Oscar Wilde and Victorian Psychology
thesisposted on 01.05.2012, 09:17 by Nazia Parveen
This thesis examines Oscar Wilde’s theories of art in connection with specific debates ongoing in Victorian psychology as it emerged in the periodical press. By cross examining Wilde’s periodical contributions with psychological theories, concepts and discussions disseminated through periodicals this thesis offers a contextual account of Wilde’s creativity. Scholars generally look to Wilde’s Oxford Notebooks to gain an insight into his interaction with scientific culture. While the notebooks are an invaluable source to scholars they only cover Wilde’s learning in the 1870s and therefore exclude the influential context of the 1880s when he was engaged as a journalist for numerous periodicals and newspapers.

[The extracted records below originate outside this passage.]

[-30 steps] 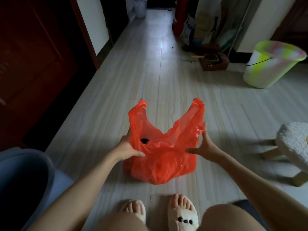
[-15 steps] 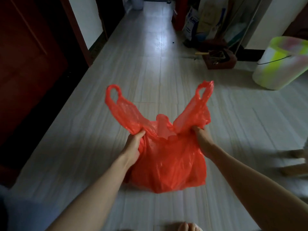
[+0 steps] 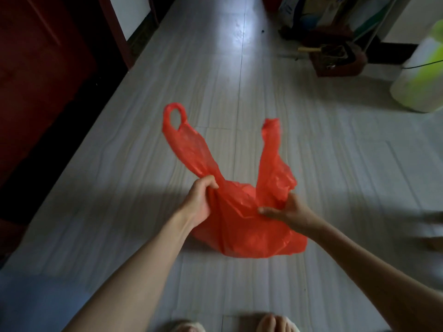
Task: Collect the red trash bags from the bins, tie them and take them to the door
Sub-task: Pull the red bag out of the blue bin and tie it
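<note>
Left hand fisted on red trash bag at its left handle base; right hand pinching the right side. Bag sits on floor between them.

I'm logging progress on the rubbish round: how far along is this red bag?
Done: the red trash bag is out of its bin and sits on the tiled floor. In hand: the left hand grips the base of the left handle, and the right hand holds the plastic below the right handle. Both handles stand apart, so no knot yet. Left: tying it and carrying it to the door.
</note>
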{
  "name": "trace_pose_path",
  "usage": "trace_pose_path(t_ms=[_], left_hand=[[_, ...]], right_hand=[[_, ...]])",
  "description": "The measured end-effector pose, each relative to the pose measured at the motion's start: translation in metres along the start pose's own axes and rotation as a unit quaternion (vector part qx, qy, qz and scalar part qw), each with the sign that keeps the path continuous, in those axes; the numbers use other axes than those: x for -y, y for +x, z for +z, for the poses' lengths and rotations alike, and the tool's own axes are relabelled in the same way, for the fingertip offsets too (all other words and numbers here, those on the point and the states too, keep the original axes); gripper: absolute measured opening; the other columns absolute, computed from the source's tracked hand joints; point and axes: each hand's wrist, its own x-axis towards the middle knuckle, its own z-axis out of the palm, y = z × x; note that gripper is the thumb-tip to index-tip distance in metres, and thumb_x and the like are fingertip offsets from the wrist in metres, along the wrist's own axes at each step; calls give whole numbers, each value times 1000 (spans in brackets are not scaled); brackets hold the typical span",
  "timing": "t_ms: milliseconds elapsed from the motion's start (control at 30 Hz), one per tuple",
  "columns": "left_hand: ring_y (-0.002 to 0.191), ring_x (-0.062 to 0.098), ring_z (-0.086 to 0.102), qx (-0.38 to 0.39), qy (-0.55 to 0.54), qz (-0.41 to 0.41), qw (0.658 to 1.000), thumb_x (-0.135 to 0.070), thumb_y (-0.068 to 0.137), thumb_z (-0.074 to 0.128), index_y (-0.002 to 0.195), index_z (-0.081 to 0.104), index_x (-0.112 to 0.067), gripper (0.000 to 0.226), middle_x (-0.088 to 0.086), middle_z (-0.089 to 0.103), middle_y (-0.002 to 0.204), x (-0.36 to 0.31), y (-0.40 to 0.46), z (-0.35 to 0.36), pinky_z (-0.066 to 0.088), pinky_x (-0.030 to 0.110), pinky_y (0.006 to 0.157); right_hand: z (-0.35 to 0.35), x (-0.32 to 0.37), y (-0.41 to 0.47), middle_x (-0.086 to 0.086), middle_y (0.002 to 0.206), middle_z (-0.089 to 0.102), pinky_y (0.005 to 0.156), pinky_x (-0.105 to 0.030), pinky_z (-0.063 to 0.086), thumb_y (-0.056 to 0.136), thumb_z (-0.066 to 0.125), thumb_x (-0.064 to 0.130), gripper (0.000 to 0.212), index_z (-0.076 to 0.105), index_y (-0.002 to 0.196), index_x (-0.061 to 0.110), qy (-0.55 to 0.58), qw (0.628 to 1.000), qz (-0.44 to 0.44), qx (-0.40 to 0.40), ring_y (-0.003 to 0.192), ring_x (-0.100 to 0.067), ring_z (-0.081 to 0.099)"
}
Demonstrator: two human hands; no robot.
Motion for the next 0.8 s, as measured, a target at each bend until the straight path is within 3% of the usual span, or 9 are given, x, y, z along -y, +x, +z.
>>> trace_pose_path(t_ms=[67,167,300,367,433,500,633,733,800], left_hand=[[70,21,60,-15,74,24,997,3,76,52,83,63,-2,14,7,69,67,5,0,1,52,24,66],[75,17,64,-64,126,63,988,-4,88,55,80,65,-11,14,3,70,73,7,-6,-1,54,23,71],[80,17,66,-56,170,53,982,-14,88,59,83,67,-14,9,6,69,82,12,-12,-4,51,25,80],[77,13,68,-58,161,56,984,-15,87,60,83,68,-16,9,2,71,80,14,-14,-1,53,22,74],[77,15,67,-66,159,83,982,-17,86,61,82,70,-15,10,2,71,79,15,-15,4,54,20,70],[80,15,70,-49,160,109,980,-16,87,59,86,73,-12,15,1,74,82,16,-18,11,55,16,67],[97,19,68,-4,136,116,984,-19,91,50,97,72,-9,25,5,74,99,20,-21,31,54,28,87],[65,14,70,-52,63,108,991,-13,92,48,66,66,-6,33,4,72,63,23,-20,46,55,20,66],[36,8,49,-94,73,116,986,-12,94,42,55,46,-11,39,-7,48,37,25,-16,50,45,14,43]], right_hand=[[6,-4,4,13,62,62,55,-13,46,76,72,19,16,62,65,26,-85,992,-4,-96,59,0,57],[7,0,11,7,62,65,63,-27,48,87,57,15,12,65,78,14,145,962,56,-226,66,-10,57],[2,15,16,-3,76,76,69,-38,54,95,42,22,19,50,81,12,430,874,103,-199,73,-21,72],[5,21,19,-6,57,70,63,-37,54,96,39,19,24,43,73,14,474,850,111,-203,62,-23,71],[12,21,24,2,36,50,47,-26,49,94,39,16,29,38,66,16,427,863,127,-237,39,-16,58],[21,18,26,8,33,35,35,-16,34,93,38,15,30,34,63,18,314,904,145,-252,30,-7,37],[35,9,27,1,52,39,43,-22,30,95,37,22,27,40,68,19,210,933,182,-231,43,-11,38],[36,9,26,-2,61,47,49,-25,35,92,43,17,16,50,77,18,236,922,231,-200,54,-15,45],[38,6,24,-1,54,49,49,-25,37,90,46,13,14,54,78,14,266,914,246,-185,49,-14,46]])
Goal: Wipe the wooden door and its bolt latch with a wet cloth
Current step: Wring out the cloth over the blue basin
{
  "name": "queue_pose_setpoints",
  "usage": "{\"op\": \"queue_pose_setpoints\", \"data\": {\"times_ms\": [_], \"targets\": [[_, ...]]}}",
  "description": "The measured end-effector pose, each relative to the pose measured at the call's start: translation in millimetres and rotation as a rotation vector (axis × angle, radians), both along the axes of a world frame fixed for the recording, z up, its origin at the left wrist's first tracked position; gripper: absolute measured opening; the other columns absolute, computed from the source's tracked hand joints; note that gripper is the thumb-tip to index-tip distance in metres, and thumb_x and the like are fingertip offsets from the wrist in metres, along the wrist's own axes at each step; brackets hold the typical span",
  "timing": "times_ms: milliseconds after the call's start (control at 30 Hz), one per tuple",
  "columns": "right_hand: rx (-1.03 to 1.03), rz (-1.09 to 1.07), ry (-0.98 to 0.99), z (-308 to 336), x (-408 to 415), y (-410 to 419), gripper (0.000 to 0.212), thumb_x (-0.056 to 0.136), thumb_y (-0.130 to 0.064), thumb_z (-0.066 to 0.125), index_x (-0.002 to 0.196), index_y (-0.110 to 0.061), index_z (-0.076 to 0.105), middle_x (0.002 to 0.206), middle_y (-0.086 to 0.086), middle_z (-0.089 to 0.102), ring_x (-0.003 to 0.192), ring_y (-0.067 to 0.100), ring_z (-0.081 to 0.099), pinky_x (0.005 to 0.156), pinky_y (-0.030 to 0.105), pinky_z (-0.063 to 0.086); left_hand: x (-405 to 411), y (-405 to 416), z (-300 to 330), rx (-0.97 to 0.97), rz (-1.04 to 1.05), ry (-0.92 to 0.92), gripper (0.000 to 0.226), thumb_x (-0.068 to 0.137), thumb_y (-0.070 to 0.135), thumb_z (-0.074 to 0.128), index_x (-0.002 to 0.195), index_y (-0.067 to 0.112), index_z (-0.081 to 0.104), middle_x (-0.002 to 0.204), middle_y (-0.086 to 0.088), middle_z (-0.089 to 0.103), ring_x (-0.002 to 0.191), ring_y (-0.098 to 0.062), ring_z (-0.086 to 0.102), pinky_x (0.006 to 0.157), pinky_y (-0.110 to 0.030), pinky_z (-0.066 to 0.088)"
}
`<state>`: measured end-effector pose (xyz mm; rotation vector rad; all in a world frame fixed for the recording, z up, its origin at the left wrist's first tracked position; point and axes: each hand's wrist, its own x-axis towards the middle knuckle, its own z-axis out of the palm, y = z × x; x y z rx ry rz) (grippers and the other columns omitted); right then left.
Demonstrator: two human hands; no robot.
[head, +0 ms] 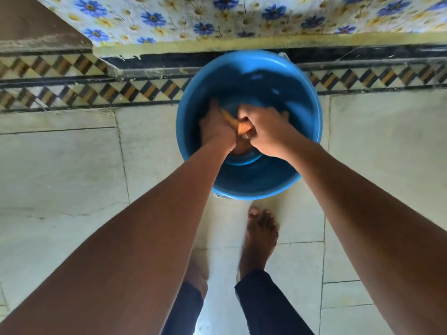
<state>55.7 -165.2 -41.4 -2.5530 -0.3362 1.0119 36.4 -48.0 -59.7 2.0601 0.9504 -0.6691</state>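
Note:
Both my hands are down inside a blue plastic bucket [307,112] that stands on the floor. My left hand [215,126] and my right hand [266,131] are each closed around an orange cloth [243,128], gripping it between them over the water in the bucket. Only a short twisted piece of the cloth shows between the fists. A brown wooden surface [26,18] shows at the top left corner; I cannot tell if it is the door. No bolt latch is in view.
The bucket stands against a wall with blue-and-yellow flower tiles [242,18] and a chequered border strip [72,93]. Pale stone floor tiles [60,165] spread to both sides. My bare feet [260,238] stand just behind the bucket.

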Motion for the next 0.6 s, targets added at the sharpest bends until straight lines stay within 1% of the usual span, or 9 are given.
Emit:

Chapter one will demonstrate how reading Wilde’s The Picture of Dorian Gray alongside neighbouring articles in the Lippincott’s Monthly Magazine reveals the hidden context of psychology in which the editors of the issue attempted to establish the text. The second chapter explores Wilde’s engagement in the disputes over psychological nomenclature alongside the psychology of George Henry Lewes, James Sully and other contributors. The third chapter will investigate the network in which Wilde’s reviewing for the Pall Mall Gazette established him. Wilde’s exchanges with aesthetic theorists and fellow reviewers Sully and Grant Allen will also be documented. The fourth chapter will demonstrate how Wilde creatively engaged with theories of atomism, emotionalist psychology and physiological aesthetics. The final chapter will examine the ethical questions posed by Wildean aesthetics in relation to scientific naturalism. Wilde originally communicated his theories through periodicals but also delivered lectures (which were reported in magazines), as well as eventually transforming his periodical articles into book publications. While this thesis places the onus on the periodical formats of Wilde’s texts, his lectures and revised editions of his writings will also be examined where relevant.